:: ACTIVITY ::
Your output is one number, the count of lines in the listing below that hold the word "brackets".

:: INFORMATION SHOWN ::
☆ ☆ ☆ ☆ ☆

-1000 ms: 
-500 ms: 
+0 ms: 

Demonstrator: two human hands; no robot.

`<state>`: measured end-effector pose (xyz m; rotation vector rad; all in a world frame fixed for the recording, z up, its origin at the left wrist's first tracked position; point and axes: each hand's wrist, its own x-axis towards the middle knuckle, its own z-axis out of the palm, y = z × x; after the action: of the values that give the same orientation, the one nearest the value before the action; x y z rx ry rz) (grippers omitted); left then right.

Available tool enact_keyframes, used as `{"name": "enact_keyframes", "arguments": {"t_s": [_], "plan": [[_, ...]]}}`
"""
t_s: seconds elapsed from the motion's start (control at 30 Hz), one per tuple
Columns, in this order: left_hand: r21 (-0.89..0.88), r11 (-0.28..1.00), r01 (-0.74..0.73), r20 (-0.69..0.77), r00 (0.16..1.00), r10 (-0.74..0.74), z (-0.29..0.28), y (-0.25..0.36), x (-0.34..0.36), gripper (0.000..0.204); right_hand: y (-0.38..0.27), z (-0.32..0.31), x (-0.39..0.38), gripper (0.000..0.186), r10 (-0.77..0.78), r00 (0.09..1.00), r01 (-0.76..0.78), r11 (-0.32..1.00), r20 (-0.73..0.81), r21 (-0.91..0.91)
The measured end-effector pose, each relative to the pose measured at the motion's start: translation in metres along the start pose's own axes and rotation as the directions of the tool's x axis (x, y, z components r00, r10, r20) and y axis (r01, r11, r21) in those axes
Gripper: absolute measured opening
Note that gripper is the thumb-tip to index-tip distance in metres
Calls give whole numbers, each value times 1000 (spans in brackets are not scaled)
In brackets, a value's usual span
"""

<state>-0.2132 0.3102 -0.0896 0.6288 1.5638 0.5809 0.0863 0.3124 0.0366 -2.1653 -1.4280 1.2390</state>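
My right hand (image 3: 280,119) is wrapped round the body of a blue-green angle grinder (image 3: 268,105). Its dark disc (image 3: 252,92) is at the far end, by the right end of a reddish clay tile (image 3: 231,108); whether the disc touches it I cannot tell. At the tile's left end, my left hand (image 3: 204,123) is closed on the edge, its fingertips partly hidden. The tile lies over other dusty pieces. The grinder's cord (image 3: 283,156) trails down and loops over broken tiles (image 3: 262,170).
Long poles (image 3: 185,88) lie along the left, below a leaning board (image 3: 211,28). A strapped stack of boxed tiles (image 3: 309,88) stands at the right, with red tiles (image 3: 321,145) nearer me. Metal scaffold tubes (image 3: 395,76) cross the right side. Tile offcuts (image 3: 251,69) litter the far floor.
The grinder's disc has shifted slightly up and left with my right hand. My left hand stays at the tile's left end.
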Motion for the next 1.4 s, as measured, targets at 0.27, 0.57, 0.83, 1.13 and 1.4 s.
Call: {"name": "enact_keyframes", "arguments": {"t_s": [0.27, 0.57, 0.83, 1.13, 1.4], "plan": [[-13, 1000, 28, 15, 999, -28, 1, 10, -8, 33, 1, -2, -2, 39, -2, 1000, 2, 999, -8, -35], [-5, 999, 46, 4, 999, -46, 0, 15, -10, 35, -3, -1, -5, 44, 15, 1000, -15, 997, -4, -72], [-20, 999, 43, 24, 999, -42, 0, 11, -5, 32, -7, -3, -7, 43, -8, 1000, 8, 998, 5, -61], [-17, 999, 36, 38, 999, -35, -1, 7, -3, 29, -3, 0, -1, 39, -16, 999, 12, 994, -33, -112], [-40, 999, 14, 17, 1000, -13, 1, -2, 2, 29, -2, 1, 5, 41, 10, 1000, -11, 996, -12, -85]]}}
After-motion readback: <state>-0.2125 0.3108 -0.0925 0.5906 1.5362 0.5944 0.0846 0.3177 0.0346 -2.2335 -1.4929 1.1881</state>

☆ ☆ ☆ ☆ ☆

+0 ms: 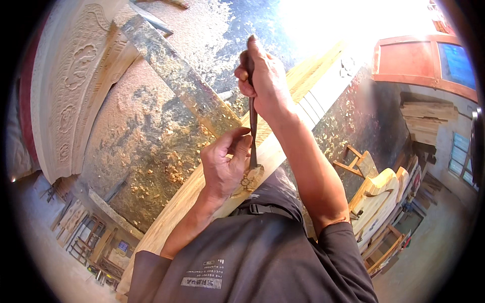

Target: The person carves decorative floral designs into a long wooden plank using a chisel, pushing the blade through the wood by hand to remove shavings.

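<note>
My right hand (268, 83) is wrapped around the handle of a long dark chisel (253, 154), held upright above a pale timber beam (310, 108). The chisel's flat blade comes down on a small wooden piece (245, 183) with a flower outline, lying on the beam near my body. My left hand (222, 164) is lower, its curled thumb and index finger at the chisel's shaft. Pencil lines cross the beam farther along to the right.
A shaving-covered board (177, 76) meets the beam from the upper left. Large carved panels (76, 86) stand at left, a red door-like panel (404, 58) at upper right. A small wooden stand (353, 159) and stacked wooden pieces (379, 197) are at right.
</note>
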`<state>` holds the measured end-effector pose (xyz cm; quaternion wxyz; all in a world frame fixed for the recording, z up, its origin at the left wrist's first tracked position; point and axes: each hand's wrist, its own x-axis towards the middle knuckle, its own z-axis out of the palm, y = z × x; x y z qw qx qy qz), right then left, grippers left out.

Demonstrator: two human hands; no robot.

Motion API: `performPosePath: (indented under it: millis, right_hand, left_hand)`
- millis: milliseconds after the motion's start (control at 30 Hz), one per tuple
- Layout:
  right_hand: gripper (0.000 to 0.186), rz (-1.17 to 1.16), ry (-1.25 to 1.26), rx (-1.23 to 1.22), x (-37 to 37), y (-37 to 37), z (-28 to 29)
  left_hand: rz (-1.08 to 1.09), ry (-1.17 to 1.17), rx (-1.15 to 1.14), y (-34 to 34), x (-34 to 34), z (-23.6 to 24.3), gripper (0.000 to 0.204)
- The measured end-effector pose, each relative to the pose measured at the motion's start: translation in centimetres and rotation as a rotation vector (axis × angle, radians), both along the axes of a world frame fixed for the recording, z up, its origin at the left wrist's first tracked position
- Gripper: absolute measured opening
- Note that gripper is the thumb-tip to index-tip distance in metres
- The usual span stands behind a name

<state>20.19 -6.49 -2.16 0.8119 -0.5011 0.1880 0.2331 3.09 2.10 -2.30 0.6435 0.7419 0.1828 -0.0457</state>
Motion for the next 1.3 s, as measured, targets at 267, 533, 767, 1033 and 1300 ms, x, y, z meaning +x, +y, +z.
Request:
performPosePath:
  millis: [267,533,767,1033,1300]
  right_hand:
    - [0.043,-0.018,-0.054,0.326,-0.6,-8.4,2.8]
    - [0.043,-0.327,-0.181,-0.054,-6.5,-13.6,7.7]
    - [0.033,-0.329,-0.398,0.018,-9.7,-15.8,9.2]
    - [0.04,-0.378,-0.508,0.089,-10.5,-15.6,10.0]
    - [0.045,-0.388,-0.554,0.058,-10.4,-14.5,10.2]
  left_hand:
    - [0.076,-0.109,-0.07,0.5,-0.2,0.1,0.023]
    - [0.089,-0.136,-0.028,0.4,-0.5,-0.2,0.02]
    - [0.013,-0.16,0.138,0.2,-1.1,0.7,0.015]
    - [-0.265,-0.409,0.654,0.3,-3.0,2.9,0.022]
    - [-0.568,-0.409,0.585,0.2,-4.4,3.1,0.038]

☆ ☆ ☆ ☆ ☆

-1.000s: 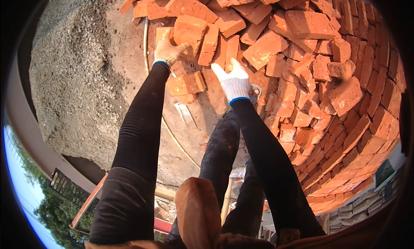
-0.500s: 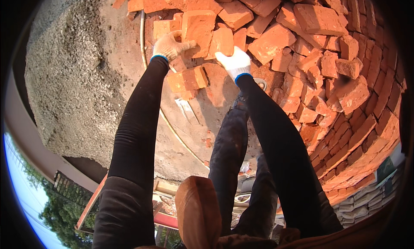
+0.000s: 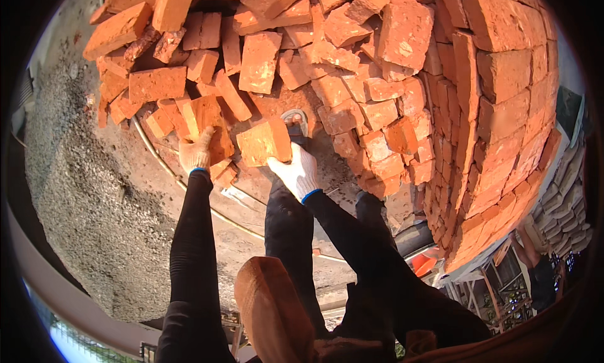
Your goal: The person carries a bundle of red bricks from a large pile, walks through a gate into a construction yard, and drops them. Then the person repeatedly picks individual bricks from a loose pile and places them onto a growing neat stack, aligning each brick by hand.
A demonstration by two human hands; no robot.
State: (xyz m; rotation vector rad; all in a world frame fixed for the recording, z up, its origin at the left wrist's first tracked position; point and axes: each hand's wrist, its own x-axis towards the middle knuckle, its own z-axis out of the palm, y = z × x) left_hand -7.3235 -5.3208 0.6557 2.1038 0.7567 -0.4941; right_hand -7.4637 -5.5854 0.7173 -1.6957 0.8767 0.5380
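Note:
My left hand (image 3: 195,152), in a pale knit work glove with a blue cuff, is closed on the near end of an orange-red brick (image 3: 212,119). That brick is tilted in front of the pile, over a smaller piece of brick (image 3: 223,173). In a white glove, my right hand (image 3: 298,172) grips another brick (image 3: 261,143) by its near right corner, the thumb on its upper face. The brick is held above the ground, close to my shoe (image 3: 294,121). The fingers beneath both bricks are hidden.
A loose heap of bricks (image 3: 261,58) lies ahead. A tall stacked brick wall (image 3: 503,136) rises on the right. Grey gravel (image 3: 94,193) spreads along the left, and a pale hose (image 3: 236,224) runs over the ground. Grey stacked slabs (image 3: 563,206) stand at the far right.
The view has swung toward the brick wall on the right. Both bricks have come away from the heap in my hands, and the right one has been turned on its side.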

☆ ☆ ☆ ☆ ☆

:: SOLUTION BELOW ::
2